WHAT THE TASK REQUIRES: Each line in the entries that has the word "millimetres" has to be copied.

TASK INPUTS:
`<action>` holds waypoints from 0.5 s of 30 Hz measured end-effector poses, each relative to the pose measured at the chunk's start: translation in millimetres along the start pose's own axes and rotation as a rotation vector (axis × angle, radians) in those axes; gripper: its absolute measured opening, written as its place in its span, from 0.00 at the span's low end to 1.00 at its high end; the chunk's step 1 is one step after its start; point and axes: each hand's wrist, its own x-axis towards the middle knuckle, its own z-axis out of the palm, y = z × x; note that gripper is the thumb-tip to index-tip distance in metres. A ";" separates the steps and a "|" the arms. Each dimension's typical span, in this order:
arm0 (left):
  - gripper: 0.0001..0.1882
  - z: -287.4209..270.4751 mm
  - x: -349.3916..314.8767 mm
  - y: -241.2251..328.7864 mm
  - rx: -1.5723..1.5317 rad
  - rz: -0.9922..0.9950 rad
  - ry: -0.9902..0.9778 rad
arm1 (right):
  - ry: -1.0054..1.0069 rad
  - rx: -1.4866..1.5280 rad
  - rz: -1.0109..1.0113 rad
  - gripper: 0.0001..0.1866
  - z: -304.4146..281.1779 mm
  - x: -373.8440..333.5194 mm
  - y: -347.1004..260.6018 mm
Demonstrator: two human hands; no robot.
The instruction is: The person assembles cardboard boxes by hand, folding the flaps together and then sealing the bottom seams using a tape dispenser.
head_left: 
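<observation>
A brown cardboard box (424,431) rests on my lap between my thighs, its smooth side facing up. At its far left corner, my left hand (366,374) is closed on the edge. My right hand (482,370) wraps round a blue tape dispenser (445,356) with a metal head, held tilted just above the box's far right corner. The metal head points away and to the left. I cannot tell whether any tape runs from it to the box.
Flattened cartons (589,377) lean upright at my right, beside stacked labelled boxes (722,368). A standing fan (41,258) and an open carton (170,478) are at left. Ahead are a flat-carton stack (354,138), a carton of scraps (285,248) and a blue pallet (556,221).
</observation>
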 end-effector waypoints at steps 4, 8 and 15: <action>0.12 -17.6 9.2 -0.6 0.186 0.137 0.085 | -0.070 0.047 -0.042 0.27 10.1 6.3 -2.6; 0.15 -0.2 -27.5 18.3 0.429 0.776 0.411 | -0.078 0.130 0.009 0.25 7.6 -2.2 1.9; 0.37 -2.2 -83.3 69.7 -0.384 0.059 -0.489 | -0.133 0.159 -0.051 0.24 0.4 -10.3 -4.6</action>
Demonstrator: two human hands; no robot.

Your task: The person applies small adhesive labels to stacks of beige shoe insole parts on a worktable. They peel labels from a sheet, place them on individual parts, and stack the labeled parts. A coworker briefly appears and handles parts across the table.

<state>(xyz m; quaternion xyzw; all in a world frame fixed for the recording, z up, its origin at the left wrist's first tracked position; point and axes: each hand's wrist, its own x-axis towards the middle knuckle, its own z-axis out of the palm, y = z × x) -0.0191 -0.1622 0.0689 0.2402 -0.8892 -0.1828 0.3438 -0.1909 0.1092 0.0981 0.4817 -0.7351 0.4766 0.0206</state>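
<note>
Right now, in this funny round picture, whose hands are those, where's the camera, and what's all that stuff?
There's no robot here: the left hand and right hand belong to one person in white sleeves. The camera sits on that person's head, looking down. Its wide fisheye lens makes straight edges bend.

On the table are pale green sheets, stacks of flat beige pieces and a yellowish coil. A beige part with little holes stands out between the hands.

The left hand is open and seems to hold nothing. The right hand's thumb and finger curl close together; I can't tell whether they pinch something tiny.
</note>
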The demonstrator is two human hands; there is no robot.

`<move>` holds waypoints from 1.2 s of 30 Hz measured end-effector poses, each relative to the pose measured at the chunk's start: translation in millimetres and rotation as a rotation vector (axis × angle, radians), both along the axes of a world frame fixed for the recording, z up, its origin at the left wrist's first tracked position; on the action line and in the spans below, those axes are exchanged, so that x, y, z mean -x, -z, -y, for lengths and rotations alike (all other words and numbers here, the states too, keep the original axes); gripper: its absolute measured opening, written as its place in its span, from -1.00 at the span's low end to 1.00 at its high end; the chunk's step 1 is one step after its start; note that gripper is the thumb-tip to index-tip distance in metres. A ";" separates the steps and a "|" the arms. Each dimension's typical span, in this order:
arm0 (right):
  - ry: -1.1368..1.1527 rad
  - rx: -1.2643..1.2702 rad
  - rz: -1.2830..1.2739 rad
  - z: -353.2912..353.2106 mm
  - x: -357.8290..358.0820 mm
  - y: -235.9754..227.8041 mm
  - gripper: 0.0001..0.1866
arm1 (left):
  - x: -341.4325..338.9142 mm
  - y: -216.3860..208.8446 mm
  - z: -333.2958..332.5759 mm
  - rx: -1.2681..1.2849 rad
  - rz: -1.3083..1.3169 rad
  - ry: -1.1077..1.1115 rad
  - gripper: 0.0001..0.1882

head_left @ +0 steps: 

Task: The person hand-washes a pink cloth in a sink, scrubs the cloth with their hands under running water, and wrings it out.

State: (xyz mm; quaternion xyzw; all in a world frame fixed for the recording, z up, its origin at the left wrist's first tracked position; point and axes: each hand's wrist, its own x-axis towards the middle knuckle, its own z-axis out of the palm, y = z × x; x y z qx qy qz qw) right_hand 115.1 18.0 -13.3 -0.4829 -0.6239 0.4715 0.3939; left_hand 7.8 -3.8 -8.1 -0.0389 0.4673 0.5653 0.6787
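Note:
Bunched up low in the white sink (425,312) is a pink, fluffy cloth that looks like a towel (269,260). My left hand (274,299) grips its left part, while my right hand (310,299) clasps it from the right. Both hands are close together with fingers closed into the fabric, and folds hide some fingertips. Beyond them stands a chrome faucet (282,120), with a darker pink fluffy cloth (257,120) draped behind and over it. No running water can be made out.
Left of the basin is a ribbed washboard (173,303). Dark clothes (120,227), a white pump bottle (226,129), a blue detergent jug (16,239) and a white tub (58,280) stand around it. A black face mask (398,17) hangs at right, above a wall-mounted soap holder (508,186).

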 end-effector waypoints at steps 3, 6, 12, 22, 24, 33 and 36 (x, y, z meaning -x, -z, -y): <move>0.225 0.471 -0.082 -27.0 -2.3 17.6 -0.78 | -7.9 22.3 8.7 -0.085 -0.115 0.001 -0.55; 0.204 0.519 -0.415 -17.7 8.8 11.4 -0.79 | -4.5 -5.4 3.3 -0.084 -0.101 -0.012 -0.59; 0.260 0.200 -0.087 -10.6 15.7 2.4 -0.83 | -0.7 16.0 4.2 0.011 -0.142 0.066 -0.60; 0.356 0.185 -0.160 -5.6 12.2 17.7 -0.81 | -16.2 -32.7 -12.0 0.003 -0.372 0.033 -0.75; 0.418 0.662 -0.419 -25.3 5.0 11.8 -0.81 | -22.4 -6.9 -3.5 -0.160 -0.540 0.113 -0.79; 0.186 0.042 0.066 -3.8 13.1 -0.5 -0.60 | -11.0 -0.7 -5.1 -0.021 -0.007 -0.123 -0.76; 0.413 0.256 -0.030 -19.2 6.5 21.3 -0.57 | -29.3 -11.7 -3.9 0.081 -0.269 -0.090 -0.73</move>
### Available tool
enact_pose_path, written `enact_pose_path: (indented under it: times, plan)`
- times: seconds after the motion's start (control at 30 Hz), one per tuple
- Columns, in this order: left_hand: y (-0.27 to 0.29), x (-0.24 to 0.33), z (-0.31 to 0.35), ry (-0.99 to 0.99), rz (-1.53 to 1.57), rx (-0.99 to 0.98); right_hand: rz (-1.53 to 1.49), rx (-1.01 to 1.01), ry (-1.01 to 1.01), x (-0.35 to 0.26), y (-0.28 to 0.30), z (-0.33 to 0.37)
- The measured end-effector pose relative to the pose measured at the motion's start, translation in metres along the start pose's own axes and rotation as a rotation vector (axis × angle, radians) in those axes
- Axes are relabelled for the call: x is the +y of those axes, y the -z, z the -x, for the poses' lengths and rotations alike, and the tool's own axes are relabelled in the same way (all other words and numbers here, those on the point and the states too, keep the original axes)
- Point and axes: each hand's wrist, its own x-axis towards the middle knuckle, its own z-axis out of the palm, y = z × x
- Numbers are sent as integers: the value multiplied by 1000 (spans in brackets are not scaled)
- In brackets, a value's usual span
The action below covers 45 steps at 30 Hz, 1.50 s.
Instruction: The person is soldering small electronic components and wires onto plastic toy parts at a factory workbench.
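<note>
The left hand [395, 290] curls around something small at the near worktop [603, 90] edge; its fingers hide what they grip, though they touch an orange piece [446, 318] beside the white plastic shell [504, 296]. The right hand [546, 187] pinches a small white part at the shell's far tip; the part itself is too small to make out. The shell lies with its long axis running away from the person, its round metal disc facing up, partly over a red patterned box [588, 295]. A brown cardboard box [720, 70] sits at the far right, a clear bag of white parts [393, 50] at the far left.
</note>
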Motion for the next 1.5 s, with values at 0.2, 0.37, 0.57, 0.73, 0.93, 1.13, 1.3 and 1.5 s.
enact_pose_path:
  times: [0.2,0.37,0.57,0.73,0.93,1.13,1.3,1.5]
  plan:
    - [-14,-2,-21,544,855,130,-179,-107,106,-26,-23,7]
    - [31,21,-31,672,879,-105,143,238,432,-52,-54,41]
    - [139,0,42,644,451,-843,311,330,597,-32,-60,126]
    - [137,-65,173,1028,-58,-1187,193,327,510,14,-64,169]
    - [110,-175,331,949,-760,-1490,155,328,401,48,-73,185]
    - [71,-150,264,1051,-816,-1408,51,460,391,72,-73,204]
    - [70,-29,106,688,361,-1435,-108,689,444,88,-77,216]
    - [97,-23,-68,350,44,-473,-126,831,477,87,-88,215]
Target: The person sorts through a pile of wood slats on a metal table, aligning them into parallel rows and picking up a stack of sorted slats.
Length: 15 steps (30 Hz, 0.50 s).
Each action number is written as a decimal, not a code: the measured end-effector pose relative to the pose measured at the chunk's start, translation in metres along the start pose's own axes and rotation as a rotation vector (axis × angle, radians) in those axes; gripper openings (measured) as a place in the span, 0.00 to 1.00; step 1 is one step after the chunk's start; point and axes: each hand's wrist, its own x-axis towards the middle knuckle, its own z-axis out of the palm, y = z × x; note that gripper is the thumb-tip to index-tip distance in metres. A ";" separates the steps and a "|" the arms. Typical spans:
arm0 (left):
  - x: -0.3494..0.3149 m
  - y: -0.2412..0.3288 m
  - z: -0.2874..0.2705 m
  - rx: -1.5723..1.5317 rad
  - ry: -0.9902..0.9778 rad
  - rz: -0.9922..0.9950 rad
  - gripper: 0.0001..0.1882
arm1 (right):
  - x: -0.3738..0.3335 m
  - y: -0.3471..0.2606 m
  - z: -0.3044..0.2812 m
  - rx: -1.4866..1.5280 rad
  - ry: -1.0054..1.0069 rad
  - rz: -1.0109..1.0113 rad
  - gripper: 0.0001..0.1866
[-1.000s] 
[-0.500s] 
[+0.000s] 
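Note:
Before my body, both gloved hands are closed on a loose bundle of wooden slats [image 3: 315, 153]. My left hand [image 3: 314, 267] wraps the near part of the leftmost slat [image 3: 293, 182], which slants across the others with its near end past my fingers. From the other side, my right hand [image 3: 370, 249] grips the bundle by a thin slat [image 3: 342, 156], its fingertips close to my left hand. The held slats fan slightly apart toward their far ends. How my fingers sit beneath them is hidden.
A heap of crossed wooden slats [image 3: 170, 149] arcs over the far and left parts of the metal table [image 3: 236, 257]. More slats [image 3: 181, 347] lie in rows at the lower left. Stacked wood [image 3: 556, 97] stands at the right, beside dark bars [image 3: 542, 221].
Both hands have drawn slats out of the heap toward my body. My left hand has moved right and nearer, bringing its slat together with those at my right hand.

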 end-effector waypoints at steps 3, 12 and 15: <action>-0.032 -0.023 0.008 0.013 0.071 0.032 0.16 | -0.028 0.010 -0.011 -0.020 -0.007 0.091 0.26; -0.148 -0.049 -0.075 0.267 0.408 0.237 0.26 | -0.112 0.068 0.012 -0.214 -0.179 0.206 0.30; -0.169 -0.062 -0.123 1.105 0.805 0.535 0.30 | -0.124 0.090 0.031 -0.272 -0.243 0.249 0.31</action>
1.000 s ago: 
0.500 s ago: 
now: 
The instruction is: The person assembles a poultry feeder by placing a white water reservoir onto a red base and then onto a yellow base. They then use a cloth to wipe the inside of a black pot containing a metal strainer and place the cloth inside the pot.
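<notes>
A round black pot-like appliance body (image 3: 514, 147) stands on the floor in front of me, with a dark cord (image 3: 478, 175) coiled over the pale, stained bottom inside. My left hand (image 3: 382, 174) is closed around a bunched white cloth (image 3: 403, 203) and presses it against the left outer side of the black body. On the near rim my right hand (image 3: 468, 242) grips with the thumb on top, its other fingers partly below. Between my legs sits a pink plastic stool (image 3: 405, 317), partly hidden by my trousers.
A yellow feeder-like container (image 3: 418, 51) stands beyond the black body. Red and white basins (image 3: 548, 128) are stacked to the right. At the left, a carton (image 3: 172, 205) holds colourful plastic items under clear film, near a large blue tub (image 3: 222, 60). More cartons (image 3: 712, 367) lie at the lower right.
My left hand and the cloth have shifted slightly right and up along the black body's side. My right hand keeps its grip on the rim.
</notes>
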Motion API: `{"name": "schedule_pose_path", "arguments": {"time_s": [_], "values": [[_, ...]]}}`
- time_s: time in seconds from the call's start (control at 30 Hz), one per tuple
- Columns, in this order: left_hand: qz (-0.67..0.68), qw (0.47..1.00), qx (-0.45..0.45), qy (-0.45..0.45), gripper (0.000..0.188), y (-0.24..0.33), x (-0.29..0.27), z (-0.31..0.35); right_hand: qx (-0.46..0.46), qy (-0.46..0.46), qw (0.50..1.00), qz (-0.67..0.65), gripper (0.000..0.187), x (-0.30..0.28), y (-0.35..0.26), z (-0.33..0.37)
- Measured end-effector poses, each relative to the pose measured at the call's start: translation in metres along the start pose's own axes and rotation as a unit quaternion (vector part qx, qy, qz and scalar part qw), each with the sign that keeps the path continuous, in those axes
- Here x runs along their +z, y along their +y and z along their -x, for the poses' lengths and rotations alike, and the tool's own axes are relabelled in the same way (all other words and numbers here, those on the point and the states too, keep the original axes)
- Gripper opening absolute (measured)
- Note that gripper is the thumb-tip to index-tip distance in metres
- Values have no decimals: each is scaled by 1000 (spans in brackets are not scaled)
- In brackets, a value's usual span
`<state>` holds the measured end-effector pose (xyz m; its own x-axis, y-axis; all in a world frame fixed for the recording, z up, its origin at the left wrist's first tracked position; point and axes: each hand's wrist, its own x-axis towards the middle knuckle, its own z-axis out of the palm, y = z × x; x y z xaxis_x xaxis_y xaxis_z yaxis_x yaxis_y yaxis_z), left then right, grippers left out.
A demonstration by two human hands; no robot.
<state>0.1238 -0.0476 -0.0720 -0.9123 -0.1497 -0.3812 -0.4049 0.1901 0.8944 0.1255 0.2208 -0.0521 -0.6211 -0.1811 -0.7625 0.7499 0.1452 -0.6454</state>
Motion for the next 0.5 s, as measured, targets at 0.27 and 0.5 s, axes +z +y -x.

SOLVED EXERCISE:
`<action>` holds waypoints from 0.5 s of 30 Hz measured end-effector poses, each relative to the pose measured at the chunk's start: translation in millimetres along the start pose's own axes and rotation as a rotation vector (axis × angle, radians) in those axes; gripper: its absolute measured opening, written as its place in its span, from 0.00 at the span's low end to 1.00 at its high end; the chunk's step 1 is one step after its start; point and axes: each hand's wrist, its own x-axis towards the middle knuckle, its own z-axis out of the palm, y = z × x; note that gripper is the thumb-tip to index-tip distance in metres. A ";" separates the steps and a "|" the arms. Each dimension's typical span, in this order:
`<move>` holds waypoints from 1.2 s of 30 Hz measured end-effector poses, each relative to the pose measured at the chunk's start: translation in millimetres and rotation as a rotation vector (axis × angle, radians), both along the axes of a world frame fixed for the recording, z up, its origin at the left wrist's first tracked position; on the action line and in the spans below, those axes are exchanged, so that x, y, z mean -x, -z, -y, for lengths and rotations alike (all other words and numbers here, the states too, keep the original axes); gripper: its absolute measured opening, written as its place in its span, from -1.00 at the span's low end to 1.00 at its high end; the chunk's step 1 is one step after its start; note that gripper is the thumb-tip to index-tip distance in metres. A ";" separates the steps and a "|" the arms. Each dimension's typical span, in this order:

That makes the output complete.